Zhang, Yuanyuan (Hong Kong Polytechnic University), Wen, Weisong (Hong Kong Polytechnic University), Yan, Penggao (The Hong Kong Polytechnic University)

Safe-Assured Learning-Based Deep SE(3) Motion Joint Planning and Control for UAV Interactions with Dynamic Environments

Scheduled for presentation during the Regular Session "Unmanned aerial vehicles" (FrBT11), Friday, September 27, 2024, 13:30−13:50, Salon 19

2024 IEEE 27th International Conference on Intelligent Transportation Systems (ITSC), September 24- 27, 2024, Edmonton, Canada

This information is tentative and subject to change. Compiled on December 26, 2024

Abstract

In the era of low-altitude economy, ensuring a safe and agile flight of Unmanned aerial vehicles (UAVs) through the obstacle environment is significant to expanding their interactive applications. Deep reinforcement learning (DRL) based methods have demonstrated promising performance in achieving reliable navigation and precise task execution for UAVs. However, due to its trial-and-error search characteristic, DRL fails to balance safety robustness while pursuing agile performance, especially during training. Moreover, this problem is exacerbated due to the existence of uncertain observation noise in dynamic environments. To address this issue, this paper proposes a safe-assured learning-based deep SE(3) joint planning and control framework. This framework firstly achieves high-level safety decision-making, online complex motion planning, and control for UAVs by seamlessly integrating DRL with nonlinear model predictive control (NMPC).
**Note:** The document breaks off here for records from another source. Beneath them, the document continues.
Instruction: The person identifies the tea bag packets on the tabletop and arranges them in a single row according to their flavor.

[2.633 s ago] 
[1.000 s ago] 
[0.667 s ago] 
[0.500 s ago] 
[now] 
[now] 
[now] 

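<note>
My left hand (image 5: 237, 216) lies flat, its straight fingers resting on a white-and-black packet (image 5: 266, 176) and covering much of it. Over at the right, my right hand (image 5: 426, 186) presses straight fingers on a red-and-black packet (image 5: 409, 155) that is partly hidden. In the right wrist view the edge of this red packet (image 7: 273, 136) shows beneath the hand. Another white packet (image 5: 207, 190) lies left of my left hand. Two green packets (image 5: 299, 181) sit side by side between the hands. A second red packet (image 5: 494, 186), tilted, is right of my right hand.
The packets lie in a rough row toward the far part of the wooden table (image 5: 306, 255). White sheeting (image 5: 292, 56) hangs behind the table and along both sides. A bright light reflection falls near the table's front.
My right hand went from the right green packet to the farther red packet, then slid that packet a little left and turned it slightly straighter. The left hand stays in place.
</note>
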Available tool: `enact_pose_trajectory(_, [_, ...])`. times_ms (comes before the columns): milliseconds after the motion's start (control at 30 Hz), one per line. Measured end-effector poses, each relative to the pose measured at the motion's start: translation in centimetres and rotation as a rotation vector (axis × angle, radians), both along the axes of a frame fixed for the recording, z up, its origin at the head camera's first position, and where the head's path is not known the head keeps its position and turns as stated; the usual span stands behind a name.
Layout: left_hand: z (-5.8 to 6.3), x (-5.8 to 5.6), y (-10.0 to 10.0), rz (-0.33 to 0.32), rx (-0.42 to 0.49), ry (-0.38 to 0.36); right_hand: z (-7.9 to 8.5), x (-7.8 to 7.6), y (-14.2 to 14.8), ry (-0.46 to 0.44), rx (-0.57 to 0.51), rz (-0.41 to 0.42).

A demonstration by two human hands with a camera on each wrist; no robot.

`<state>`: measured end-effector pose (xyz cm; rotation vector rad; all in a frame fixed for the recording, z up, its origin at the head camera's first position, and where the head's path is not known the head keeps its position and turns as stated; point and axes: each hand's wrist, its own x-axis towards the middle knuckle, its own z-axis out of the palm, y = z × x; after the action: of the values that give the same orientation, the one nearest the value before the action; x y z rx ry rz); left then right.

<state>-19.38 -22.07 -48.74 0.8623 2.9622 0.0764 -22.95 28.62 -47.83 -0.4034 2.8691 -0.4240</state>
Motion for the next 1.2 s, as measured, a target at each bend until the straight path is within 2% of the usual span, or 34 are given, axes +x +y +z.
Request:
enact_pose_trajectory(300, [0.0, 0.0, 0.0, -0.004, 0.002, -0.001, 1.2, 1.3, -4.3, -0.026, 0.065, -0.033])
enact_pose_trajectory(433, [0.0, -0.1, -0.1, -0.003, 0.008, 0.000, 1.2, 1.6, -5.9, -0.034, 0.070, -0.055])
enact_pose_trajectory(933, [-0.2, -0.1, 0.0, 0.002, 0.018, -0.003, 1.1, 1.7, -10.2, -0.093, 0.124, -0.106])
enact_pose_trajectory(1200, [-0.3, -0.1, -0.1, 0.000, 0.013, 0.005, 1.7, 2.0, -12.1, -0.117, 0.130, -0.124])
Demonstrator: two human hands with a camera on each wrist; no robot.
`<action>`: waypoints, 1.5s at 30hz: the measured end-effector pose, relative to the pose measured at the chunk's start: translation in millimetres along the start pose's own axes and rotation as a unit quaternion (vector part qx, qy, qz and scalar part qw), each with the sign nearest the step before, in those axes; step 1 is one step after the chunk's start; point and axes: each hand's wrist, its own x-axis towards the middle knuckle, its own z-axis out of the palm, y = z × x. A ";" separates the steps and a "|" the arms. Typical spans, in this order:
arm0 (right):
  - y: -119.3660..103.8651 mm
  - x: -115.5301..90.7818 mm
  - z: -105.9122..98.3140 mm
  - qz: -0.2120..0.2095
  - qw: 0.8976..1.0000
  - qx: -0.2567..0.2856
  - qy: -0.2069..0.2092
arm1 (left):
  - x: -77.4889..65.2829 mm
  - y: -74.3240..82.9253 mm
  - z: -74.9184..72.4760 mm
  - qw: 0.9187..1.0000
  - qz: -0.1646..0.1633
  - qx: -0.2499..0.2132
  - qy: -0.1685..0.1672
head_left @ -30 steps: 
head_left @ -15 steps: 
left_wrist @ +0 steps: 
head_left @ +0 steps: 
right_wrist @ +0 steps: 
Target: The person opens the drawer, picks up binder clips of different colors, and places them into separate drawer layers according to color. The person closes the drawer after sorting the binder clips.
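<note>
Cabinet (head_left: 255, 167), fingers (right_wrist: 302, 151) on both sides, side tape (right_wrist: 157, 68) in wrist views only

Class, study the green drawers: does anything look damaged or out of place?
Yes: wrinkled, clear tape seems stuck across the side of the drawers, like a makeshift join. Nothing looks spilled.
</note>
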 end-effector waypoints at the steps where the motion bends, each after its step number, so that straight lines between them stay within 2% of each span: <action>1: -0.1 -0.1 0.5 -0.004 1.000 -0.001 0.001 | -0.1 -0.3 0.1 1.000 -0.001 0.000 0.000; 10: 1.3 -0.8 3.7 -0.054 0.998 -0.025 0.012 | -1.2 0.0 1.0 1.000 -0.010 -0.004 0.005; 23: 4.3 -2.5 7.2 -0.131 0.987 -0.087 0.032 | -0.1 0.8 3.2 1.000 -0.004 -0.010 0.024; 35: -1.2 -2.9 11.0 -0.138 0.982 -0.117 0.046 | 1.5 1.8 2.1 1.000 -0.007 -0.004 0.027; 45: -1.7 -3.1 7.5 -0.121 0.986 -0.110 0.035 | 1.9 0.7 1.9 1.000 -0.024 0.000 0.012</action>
Secondly, this paper constructs a safe stochastic reachability certificate to calculate the stochastic forward reachable set of planned trajectories under uncertain conditions to perform specific safe collision probability checks. This safety foresight mechanism adaptively selects belief space actions from planned actions to interact with the environment, further improving safety while reducing training time. In the simulation of the agile traversal of a fast-moving gate by UAV, we demonstrate that the proposed method can effectively reduce total collision incidents and training time, thereby enhancing training safety and efficiency to a large extent.